Memutar badannya, dia melihat seorang anak laki-laki berdiri di tengah-tengah ruangan putih itu.
Seorang anak laki-laki yang cukup cantik.
Umurnya sekitar 12 tahun.
Kulit putih pucat.
Mata merah tua.
Rambut merah.
Di kepalanya tumbuh sepasang tanduk.

“…..”
Seorang Oni.
Dia adalah Oni.
Dia punya tanduk iblis yang mirip dengan apa yang orang gambarkan di dalam dongeng.
Guren tiba-tiba ingat. Keadaan dirinya saat ini.
Dia menyentuh pedangnya.
Dia menyentuh kutukan yang disiapkan Mahiru.
Sekarang dia di sini. Di dalam hatinya.
Guren menatap Oni itu dan berkata.
“….. Tidak mengherankan.  Apakah kau disini untuk merampas kesadaraanku?  Oni?
Di dunia putih bersih ini, iblis yang cantik itu tersenyum.
“Jelek sekali caramu menafsirkannya. Kaulah yang menginginkanku, Guren.”
“………”
Ia tertawa riang. Benar. Orang yang menginginkan kekuatan adalah aku. Walaupun aku tahu aku tidak boleh menyentuhnya, aku masih saja melewati batas dan menyentuh hal terlarang.
“Aku sangat senang saat tahu kalau Guren menginginkanku. Kau mau kekuatan? Memilihku adalah pilihan terbaik.♪ Jika Guren berbaur denganku, tidak diragukan lagi Guren akan menjadi kuat."

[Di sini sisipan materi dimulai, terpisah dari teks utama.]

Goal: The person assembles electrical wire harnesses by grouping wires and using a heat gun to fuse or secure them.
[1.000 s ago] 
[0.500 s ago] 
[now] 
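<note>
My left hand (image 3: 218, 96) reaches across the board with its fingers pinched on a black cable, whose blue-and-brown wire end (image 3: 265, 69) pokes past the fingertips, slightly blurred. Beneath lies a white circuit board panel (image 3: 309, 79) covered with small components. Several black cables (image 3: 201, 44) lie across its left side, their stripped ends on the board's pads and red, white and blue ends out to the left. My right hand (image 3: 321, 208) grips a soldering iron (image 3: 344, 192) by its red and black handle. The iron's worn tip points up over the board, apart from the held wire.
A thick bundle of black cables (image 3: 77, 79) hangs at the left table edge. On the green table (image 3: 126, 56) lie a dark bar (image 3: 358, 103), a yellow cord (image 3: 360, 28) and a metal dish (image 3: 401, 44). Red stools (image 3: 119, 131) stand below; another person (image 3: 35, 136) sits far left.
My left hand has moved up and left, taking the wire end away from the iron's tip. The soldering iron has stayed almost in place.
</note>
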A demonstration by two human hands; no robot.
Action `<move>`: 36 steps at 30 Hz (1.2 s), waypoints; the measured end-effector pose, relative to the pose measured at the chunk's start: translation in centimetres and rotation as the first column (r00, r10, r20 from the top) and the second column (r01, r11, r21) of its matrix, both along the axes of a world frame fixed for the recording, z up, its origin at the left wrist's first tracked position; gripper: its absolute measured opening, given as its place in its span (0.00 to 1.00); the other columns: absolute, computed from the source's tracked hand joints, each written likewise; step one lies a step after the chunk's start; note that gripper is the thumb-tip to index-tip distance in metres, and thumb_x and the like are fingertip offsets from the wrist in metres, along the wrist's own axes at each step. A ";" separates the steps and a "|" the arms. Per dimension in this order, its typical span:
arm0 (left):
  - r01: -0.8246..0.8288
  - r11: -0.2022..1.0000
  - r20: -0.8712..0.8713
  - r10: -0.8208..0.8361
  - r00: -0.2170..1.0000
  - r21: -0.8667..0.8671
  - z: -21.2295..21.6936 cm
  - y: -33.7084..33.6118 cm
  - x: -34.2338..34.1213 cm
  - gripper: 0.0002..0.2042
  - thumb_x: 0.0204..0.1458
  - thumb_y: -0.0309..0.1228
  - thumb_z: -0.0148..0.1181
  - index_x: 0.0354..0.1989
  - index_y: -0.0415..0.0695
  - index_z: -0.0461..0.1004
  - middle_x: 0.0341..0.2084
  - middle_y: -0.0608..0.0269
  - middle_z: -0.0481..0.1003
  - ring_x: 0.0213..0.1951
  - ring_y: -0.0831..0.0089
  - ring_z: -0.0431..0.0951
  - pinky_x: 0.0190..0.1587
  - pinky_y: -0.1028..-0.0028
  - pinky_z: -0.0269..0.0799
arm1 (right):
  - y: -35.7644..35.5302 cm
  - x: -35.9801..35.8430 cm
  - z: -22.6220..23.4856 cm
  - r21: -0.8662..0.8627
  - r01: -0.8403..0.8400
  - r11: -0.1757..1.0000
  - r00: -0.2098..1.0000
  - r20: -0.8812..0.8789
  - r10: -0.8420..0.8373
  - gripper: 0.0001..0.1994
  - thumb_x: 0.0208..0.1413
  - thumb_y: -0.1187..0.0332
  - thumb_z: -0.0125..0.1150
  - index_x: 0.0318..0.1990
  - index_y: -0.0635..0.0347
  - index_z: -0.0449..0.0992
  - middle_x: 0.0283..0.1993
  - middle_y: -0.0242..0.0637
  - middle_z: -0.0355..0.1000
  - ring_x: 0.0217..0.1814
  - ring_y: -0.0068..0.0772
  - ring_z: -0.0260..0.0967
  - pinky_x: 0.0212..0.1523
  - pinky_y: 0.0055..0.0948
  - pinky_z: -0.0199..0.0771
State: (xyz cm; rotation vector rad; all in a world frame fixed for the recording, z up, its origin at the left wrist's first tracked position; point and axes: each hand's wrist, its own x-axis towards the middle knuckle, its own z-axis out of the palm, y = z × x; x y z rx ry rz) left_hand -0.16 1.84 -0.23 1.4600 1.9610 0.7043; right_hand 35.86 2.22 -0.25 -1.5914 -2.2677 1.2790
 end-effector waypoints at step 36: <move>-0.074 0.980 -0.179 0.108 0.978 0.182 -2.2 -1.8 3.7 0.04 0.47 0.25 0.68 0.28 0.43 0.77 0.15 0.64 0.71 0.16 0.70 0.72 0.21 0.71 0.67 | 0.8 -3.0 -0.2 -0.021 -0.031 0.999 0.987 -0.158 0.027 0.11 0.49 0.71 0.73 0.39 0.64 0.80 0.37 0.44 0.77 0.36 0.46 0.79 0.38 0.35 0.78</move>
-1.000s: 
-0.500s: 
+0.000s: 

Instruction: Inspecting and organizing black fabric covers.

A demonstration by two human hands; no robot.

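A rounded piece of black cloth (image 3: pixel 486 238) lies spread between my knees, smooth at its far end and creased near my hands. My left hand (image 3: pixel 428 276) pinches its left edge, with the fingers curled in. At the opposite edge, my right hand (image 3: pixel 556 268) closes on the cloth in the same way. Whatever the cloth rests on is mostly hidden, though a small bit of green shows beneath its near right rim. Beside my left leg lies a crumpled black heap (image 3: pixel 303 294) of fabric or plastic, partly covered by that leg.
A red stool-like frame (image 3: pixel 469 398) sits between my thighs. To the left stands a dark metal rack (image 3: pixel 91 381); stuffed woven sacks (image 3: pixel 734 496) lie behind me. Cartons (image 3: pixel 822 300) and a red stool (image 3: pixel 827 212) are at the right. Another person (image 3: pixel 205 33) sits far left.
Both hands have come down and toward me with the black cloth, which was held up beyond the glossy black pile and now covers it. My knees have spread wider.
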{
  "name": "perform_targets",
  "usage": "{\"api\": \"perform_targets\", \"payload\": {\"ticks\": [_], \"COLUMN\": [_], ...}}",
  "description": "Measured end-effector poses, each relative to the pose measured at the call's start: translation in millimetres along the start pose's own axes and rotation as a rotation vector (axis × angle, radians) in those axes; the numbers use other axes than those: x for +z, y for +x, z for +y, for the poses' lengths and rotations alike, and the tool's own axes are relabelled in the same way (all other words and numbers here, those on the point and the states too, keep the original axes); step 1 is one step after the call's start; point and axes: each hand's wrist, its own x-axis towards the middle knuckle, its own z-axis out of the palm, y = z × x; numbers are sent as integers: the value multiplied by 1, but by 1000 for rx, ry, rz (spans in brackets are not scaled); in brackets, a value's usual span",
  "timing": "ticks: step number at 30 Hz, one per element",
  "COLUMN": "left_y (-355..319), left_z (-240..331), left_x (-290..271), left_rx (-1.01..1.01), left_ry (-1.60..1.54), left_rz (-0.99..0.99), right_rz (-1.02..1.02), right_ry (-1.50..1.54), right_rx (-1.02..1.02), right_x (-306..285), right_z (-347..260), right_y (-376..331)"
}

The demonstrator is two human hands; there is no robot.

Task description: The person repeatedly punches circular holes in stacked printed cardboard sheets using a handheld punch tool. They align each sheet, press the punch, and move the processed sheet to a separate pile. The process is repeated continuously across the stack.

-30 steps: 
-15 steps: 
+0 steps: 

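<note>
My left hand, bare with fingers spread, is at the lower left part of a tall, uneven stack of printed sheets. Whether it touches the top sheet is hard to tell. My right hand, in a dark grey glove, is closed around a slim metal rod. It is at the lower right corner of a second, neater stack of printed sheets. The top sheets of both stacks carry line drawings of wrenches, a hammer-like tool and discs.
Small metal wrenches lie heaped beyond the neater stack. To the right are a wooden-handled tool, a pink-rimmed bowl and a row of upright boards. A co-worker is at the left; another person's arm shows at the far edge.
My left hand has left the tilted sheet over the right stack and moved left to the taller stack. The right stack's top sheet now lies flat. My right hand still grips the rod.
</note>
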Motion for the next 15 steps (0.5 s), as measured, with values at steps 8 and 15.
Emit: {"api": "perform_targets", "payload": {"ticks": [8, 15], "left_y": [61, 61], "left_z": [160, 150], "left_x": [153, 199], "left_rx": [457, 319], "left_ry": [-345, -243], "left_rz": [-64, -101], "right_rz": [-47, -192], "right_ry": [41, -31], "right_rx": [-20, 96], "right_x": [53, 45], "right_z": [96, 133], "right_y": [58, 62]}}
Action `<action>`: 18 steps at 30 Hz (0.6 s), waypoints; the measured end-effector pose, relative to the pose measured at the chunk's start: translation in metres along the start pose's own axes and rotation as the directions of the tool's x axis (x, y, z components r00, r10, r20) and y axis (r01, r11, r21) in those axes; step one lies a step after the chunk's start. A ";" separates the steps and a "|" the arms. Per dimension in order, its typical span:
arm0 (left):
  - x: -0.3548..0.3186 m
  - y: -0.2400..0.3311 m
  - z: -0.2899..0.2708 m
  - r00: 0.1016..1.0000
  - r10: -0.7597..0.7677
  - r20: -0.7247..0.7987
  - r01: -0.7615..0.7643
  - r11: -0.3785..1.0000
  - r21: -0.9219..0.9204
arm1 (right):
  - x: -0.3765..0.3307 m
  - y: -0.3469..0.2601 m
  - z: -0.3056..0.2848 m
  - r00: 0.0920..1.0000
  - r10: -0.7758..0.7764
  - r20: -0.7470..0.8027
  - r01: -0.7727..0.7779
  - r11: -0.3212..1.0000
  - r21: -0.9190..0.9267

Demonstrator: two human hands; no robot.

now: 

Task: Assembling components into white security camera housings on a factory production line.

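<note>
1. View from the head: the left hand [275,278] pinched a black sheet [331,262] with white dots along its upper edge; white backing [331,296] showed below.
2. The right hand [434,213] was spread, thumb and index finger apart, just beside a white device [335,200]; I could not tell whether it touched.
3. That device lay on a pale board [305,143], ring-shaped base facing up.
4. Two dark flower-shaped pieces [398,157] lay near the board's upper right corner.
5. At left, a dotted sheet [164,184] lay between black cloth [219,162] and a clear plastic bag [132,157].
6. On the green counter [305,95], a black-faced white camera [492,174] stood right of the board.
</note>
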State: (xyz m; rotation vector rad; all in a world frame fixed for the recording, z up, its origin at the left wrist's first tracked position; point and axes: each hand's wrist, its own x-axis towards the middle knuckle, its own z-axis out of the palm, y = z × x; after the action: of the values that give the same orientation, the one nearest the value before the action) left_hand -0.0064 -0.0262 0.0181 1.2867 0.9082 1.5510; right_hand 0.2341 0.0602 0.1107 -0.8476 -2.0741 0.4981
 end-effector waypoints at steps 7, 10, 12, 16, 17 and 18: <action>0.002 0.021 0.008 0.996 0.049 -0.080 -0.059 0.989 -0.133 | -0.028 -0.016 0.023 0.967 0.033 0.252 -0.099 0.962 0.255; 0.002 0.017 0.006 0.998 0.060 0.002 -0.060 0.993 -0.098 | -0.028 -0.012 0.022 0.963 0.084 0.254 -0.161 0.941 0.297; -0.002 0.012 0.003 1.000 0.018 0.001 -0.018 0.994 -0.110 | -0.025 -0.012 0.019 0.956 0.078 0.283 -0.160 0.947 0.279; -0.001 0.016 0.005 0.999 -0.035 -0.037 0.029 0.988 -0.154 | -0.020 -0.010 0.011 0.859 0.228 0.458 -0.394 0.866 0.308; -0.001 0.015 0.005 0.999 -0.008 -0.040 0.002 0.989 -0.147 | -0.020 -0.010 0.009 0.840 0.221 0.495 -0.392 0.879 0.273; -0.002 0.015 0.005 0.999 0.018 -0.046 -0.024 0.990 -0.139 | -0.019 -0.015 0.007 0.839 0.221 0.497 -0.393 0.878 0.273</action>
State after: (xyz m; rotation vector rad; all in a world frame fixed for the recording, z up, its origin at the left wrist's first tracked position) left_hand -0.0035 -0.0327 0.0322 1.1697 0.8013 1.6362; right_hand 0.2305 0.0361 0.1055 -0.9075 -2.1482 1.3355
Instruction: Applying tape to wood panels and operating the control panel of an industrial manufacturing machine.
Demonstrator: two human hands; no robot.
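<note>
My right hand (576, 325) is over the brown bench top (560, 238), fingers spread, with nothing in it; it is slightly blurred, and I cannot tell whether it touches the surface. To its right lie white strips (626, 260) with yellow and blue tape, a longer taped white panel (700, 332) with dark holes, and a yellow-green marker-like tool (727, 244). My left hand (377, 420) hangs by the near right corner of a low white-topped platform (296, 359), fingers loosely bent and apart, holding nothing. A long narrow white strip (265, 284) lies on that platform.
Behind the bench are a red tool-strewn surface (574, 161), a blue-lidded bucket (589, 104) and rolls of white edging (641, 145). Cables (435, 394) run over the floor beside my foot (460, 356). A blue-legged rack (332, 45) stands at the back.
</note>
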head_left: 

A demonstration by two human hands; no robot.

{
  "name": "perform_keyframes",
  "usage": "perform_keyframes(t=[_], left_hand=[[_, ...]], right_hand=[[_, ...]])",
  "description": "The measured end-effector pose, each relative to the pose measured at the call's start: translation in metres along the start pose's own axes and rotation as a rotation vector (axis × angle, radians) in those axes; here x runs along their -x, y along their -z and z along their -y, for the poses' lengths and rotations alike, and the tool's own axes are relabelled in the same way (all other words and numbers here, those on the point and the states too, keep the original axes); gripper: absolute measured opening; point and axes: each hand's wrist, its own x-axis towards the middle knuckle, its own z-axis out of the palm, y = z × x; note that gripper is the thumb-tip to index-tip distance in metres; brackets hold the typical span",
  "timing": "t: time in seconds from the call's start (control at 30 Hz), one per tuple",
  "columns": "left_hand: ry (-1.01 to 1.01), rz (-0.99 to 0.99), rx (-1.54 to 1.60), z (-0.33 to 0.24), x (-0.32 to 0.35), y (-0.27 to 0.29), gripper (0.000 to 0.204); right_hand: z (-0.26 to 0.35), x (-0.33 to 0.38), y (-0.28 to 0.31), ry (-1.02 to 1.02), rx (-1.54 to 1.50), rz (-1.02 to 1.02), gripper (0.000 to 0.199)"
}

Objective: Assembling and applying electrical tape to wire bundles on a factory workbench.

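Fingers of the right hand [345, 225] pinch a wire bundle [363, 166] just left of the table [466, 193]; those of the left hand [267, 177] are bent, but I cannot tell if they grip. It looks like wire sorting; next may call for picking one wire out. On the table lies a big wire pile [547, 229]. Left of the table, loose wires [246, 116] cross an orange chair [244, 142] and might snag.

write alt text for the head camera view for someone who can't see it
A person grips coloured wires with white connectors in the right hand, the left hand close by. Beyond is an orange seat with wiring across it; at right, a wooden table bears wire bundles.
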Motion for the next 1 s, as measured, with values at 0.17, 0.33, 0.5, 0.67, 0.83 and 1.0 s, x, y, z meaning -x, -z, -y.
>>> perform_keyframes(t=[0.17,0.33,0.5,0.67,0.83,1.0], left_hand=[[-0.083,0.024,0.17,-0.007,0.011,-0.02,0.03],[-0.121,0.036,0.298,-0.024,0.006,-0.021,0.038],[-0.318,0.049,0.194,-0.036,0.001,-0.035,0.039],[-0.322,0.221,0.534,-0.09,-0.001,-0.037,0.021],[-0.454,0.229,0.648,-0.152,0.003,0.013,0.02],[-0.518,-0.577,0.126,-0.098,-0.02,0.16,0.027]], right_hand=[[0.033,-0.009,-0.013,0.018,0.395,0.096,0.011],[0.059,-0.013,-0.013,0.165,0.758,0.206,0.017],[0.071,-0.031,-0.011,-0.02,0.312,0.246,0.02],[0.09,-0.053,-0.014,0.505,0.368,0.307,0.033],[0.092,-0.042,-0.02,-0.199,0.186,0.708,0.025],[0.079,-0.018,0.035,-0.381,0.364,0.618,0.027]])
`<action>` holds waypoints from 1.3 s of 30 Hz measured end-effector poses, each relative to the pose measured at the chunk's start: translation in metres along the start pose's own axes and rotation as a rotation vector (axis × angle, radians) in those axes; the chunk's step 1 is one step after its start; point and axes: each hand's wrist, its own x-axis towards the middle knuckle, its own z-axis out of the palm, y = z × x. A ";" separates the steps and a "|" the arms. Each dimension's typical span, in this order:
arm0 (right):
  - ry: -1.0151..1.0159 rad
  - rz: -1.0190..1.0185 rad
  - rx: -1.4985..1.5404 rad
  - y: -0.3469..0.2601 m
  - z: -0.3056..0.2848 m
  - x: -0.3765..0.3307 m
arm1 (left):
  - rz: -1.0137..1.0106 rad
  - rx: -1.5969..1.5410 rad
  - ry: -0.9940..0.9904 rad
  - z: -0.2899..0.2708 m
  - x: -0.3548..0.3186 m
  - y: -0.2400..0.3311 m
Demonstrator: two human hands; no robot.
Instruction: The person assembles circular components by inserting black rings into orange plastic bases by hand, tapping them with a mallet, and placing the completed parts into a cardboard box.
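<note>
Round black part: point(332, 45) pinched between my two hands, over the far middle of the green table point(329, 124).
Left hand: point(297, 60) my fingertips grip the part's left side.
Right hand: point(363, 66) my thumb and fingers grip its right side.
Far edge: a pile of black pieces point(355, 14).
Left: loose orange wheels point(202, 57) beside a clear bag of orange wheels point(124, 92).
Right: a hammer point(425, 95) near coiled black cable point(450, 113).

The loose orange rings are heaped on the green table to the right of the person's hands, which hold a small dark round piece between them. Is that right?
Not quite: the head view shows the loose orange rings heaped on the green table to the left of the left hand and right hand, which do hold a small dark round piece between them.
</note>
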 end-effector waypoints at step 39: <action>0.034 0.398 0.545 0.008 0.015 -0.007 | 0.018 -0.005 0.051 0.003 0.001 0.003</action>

Berkata begitu, Oni tersebut tertawa.
Mengambil satu langkah ke dean, kegelapan menyebar mengelilingi tempat di mana Oni menapak.
“…..”
Di saat yang bersamaanaku merasa seperti semua yang kukasihi dalam hidupku telah menghilang. Rasanya, hal-hal seperti kehangatan dan kemanusian telah berkurang.
Da menyadari apa yang barusan terjadi. Dia sadar bahwa sekarang dia sedang memperjuangkan kendalinya dari Oni. Tiap kali Oni mendekat, kemanusiannya berkurang.
Jika aku kalah, aku mungkin akan kehilangan semua jejak pikiran akal sehatku.
Liar
Seorang iblis yang liar.
Seperti Mahiru, kehilangan semua akal sehat.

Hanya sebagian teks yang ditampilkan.